Lindsey Feathers, Director of School Nutrition, described that the staff who have been in charge of packing these boxes had finished early, something rare for the usually busy preparation for the following day. Since school closures due to COVID-19, students have been fed through an emergency feeding program, receiving five days worth of food on Monday and Wednesday each week from noon to 1 p.m.
This emergency feeding program is set to end on Wednesday, May 20, and be followed by the summer feeding program beginning on June 1.
“Emergency feeding was during school closures, and the last day of emergency feeding is May 20,” said Feathers. “But then we will take the week of Memorial Day off, and then start summer feeding. This is set to begin June 1 and last until June 29.”
Feathers said the real difference in the two programs is time, and they’re really just trying to separate the two.
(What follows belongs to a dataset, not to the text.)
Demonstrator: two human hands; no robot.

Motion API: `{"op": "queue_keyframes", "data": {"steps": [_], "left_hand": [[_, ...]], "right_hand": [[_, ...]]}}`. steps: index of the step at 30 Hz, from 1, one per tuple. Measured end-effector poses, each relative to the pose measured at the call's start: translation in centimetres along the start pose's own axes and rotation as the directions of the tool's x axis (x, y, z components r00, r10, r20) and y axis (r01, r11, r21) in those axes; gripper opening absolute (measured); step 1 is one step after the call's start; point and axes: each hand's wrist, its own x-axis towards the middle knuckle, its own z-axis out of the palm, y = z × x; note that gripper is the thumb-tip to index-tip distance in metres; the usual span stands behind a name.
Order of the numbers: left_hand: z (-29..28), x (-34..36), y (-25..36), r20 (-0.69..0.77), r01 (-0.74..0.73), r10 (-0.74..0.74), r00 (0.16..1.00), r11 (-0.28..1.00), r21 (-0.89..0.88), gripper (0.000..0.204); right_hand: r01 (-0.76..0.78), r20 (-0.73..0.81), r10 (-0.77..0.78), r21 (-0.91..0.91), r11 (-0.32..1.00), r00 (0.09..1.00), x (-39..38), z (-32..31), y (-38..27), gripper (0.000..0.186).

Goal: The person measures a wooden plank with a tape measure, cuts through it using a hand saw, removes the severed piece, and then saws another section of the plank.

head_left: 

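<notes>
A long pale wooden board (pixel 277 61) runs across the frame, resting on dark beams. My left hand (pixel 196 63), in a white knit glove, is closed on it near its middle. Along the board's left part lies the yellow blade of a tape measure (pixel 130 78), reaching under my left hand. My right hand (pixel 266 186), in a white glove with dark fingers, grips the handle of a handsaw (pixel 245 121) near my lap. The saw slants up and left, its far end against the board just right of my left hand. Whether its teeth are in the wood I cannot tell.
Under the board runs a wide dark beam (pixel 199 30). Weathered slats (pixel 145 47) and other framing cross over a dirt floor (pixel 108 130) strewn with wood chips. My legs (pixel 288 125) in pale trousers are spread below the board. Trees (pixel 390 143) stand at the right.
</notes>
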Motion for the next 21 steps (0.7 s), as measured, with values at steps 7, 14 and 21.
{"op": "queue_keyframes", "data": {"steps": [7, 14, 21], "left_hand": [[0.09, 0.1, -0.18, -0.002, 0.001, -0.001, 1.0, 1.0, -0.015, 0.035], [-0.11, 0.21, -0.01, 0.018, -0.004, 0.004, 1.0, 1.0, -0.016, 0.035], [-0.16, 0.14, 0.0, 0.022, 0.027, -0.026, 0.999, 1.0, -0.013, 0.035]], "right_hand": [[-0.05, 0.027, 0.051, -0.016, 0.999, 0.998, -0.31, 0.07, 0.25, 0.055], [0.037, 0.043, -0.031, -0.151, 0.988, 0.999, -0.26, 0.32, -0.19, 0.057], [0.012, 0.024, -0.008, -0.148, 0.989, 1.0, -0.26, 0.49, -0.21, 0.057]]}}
Emergency feeding is throughout the school year.
The programs are similar in other aspects with any child under 18, regardless of income, being able to receive food, and meals for five days being given out on Monday and Wednesday at the same times as before. Pickup will also be at the same locations as before, with the exception of Happy Valley Elementary School due to construction. Kids in that area are more than welcome at other sites. Flexibility remains intact with parents able to pick up food even without kids in the car.
Feathers described the difference this summer’s feeding program has compared to previous years.
“Usually in the summer months we do a lunch and literacy bus where we go throughout our county and we use our bus to deliver meals, and have the children to pick out a book,” she said. “But this year we have decided to cancel the program due to COVID-19 risks and exposures, so we decided to hold off on that.”
Standing in the middle of the empty cafeteria, Feathers went on to talk about their food supply, which is harder to utilize.
“It is getting harder,” she said. “Manufacturers are having trouble with some of the demand. So they may have discontinued some of the items that we’ve used, or they’ve had to cut back and maybe concentrate on some of the other flavors. Right now we have been able to utilize commodities.”
While things are getting harder, no child will be turned away, and Feathers has said they will have enough for anyone in need.
To everyone who has helped, she wanted to say thank you.
“We appreciate everyone that has helped with emergency feeding, from our school nutrition staff, to our volunteers, to school board members, to county commissioners, we’ve had just an overwhelming response to help with our program.”
Like Feathers, Kevin Ward, director of schools, wanted to also give thanks. He wanted to thank Feathers, Diana Duncan and the food service cooks for the job they have done in food preparations during this time. He also extended thanks to the principals, teachers and volunteers in helping feed kids as well.
Approximately 122,000 meals have been served in this program since March 18.